| What the task requires |
The copy should hold exactly the lines below from the one that contains "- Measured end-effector" through the one that contains "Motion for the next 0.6" and nothing else, so no pictures.
Content starts
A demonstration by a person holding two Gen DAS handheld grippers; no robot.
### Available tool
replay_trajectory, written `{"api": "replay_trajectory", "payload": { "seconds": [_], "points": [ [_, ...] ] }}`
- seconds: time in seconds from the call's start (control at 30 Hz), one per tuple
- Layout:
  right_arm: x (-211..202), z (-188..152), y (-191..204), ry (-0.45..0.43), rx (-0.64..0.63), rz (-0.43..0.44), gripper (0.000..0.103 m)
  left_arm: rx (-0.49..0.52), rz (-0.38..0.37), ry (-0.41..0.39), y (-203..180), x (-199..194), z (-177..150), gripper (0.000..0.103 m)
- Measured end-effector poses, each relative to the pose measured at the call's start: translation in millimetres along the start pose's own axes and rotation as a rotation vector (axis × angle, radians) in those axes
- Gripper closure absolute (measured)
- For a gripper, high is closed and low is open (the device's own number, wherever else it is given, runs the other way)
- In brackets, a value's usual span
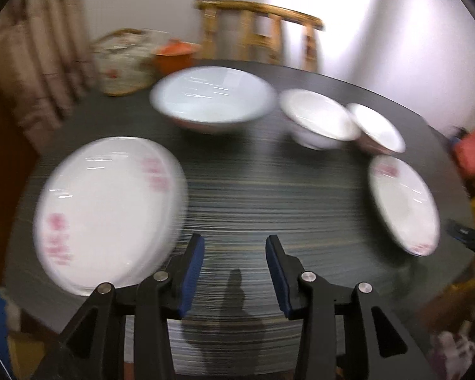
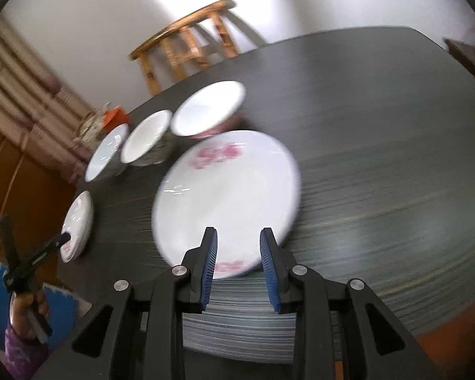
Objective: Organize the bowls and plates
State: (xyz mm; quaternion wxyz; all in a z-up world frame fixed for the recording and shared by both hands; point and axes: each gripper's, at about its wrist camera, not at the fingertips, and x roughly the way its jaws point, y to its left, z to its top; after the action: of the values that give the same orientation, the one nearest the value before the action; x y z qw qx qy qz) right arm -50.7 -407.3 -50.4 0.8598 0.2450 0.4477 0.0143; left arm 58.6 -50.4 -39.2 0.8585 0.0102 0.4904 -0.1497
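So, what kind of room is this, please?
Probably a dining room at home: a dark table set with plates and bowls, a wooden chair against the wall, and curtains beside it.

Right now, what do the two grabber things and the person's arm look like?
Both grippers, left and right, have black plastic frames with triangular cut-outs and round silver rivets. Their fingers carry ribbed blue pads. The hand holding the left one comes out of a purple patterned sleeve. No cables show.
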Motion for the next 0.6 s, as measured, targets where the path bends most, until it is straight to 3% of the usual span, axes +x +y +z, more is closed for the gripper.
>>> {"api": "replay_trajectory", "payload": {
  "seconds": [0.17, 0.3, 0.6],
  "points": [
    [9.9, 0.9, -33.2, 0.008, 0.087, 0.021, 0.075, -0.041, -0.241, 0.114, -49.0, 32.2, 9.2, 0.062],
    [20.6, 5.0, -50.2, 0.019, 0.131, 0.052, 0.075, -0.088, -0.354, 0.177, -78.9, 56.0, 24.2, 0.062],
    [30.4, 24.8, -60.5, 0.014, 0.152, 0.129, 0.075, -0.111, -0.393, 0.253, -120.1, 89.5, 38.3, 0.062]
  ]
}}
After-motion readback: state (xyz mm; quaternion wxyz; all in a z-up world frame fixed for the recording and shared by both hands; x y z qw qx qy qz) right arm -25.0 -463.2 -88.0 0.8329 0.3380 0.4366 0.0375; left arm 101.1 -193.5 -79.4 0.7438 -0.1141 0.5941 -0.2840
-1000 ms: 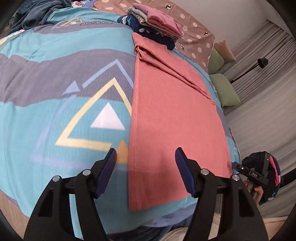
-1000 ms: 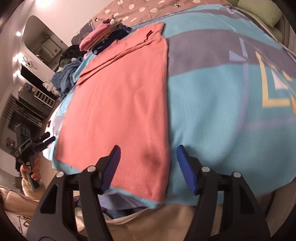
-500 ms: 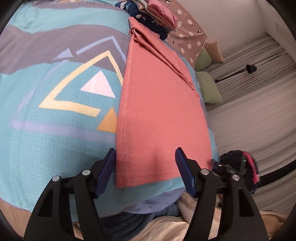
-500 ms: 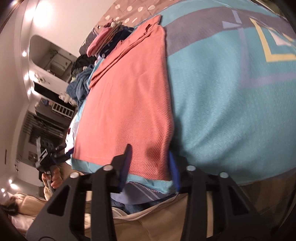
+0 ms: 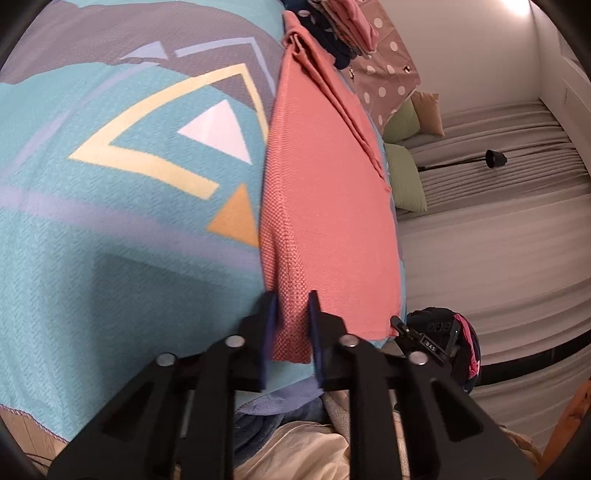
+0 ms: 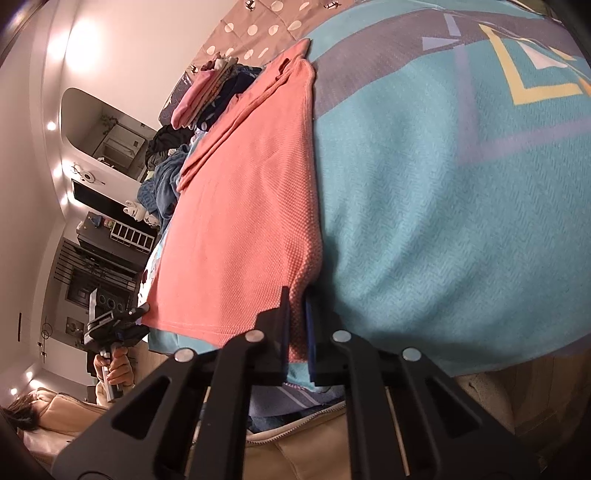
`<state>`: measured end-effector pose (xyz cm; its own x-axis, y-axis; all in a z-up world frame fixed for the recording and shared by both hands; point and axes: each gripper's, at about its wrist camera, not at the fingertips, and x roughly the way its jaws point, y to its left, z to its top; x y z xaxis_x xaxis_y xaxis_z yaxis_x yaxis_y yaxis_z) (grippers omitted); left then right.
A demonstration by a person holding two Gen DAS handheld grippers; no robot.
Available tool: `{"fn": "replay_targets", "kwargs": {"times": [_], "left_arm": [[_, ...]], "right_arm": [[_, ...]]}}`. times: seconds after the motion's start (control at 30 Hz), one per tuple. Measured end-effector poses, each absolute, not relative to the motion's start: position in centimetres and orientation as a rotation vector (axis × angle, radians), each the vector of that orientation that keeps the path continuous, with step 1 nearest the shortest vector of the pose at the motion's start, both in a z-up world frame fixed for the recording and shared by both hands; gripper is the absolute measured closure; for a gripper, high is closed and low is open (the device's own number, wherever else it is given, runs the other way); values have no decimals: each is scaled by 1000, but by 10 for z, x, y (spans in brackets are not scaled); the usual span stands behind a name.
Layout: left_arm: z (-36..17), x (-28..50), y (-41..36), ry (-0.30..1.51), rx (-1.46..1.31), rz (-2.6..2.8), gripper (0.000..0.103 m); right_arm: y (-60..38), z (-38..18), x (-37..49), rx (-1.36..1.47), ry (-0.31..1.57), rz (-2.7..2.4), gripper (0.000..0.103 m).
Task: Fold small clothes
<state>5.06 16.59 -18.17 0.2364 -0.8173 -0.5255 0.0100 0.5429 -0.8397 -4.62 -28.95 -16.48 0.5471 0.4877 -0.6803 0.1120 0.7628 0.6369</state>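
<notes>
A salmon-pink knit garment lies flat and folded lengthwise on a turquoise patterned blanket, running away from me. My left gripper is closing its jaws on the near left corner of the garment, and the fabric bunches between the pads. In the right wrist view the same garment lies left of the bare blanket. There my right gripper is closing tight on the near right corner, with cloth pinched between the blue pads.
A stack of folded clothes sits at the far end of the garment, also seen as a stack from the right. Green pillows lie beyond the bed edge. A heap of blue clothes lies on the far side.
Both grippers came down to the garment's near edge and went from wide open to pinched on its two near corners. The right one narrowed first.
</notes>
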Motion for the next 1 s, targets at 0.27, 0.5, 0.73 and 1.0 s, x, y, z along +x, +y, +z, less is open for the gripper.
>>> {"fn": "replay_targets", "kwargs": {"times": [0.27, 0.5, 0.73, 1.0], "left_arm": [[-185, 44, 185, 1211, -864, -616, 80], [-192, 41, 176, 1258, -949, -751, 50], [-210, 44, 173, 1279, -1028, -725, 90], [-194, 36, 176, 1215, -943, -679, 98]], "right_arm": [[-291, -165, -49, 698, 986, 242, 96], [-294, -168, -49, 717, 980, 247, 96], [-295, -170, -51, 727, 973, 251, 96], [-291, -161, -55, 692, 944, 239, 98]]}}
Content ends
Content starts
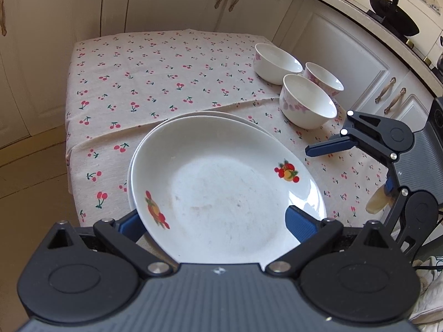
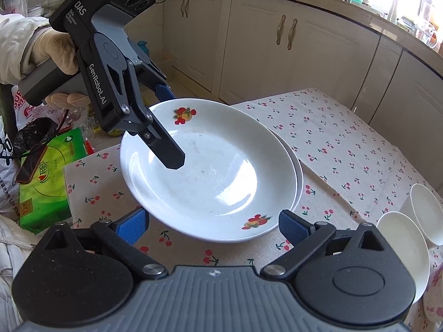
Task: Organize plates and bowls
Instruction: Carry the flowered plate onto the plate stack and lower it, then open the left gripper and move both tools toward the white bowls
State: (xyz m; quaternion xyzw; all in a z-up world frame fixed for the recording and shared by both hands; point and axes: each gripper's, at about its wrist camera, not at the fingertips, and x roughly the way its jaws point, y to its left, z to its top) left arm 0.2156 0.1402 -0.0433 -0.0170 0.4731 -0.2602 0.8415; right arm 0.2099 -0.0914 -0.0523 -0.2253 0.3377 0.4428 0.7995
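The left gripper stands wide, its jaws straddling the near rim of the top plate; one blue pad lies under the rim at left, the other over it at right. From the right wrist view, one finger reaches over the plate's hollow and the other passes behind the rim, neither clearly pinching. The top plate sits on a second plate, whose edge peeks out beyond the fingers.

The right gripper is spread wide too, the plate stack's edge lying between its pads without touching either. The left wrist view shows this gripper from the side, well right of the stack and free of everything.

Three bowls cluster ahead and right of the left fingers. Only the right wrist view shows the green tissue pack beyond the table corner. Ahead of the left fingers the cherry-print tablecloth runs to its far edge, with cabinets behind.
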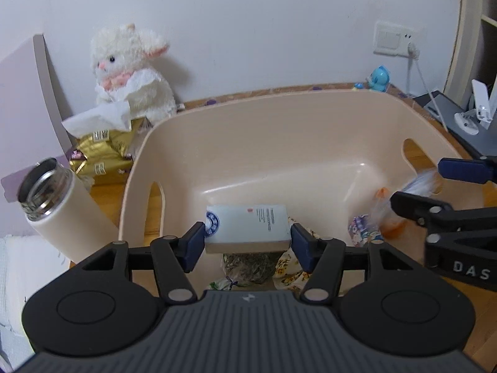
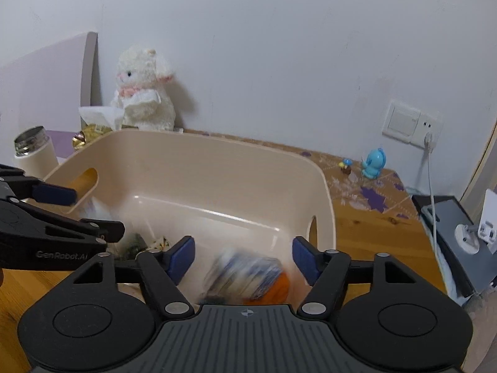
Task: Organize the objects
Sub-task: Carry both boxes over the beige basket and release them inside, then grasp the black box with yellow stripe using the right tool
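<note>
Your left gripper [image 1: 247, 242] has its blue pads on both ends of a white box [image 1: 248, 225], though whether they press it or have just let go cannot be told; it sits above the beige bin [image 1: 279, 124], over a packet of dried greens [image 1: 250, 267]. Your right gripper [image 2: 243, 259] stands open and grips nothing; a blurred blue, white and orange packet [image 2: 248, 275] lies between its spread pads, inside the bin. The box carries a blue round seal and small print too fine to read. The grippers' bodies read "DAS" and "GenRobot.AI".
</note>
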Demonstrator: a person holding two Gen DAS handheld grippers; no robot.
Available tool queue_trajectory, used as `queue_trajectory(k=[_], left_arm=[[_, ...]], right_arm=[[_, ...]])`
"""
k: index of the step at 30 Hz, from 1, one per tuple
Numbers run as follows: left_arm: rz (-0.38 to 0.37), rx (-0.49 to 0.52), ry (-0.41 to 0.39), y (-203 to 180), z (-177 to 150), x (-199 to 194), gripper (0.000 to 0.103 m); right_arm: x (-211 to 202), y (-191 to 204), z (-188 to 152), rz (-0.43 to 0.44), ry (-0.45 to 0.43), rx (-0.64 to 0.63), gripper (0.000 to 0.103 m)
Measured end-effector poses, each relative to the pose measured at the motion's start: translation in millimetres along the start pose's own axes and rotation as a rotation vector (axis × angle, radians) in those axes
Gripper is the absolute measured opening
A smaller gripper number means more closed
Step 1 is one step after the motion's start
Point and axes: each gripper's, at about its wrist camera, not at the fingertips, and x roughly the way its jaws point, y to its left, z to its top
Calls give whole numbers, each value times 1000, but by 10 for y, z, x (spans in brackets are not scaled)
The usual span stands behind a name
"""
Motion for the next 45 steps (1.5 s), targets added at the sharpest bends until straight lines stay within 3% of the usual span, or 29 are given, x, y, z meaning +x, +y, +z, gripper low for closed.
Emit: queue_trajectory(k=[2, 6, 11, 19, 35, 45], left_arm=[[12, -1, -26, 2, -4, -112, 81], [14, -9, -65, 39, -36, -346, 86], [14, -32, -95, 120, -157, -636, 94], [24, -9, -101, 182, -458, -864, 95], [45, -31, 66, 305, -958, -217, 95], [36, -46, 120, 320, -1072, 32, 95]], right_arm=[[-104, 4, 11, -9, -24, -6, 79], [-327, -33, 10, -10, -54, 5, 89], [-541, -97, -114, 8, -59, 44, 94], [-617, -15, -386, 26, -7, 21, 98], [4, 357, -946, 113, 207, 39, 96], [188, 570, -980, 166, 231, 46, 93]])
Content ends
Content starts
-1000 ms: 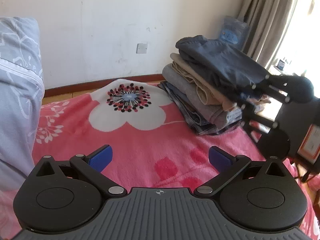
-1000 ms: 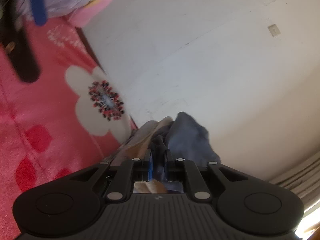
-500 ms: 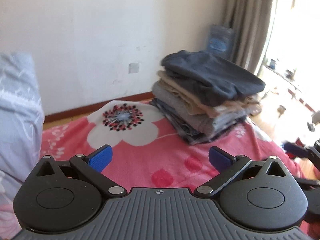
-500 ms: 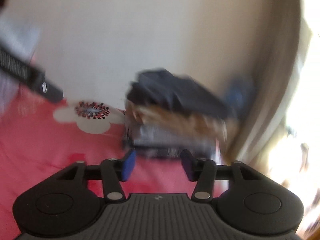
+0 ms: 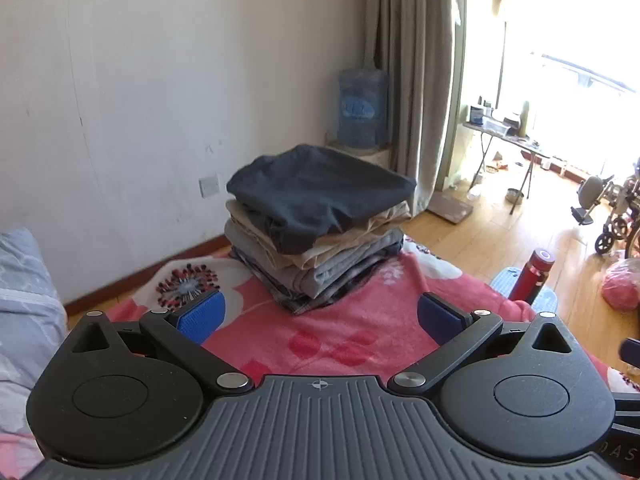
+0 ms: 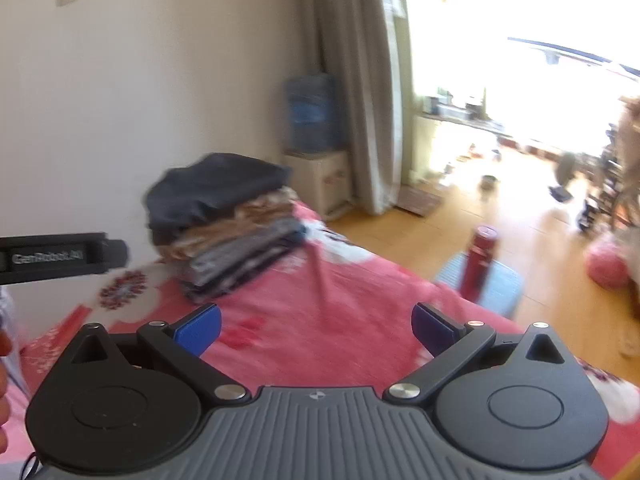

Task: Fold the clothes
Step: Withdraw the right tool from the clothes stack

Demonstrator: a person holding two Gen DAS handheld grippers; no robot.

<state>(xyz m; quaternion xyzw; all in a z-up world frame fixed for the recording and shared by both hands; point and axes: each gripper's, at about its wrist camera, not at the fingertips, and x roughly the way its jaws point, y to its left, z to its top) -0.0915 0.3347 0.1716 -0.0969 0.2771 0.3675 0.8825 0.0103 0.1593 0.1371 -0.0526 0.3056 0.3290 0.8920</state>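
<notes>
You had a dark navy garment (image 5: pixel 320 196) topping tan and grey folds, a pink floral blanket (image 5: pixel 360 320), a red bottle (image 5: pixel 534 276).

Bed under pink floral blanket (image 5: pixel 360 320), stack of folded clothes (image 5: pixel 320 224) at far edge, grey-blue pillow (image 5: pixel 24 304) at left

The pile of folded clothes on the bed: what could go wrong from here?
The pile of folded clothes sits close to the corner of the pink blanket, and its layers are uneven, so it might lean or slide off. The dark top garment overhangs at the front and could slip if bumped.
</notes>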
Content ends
| Answer space |
- Measured end-effector poses, each relative to the pose measured at the call's start: translation in millimetres along the start pose's own axes and rotation as a rotation vector (axis × angle, radians) in those axes
- Gripper closure absolute (measured)
- For a gripper, high is closed and low is open (the device's own number, wherever else it is given, runs the other way)
- In brackets, a value's usual span
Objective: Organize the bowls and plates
State: (xyz mm; quaternion wxyz; all in a z-up world frame fixed for the recording and shared by both hands; point and axes: each gripper's, at about its wrist camera, not at the fingertips, and x roughly the way its jaws point, y to its left, z to its top; after the action: of the values that give the same orientation, the one nearest the value before the action; x y z qw qx qy qz) right arm -50.7 -407.3 -50.4 0.8598 0.2450 0.4477 0.0143; left arm 58.6 -50.4 -39.2 0.8585 0.0102 0.4904 -0.1497
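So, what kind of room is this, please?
Probably a dining room at home: a dark table set with plates and bowls, a wooden chair against the wall, and curtains beside it.

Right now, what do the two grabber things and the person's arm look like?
Both grippers, left and right, have black plastic frames with triangular cut-outs and round silver rivets. Their fingers carry ribbed blue pads. The hand holding the left one comes out of a purple patterned sleeve. No cables show.
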Motion for the next 0.6 s, as measured, targets where the path bends most, until it is straight to 3% of the usual span, axes +x +y +z, more is closed for the gripper.

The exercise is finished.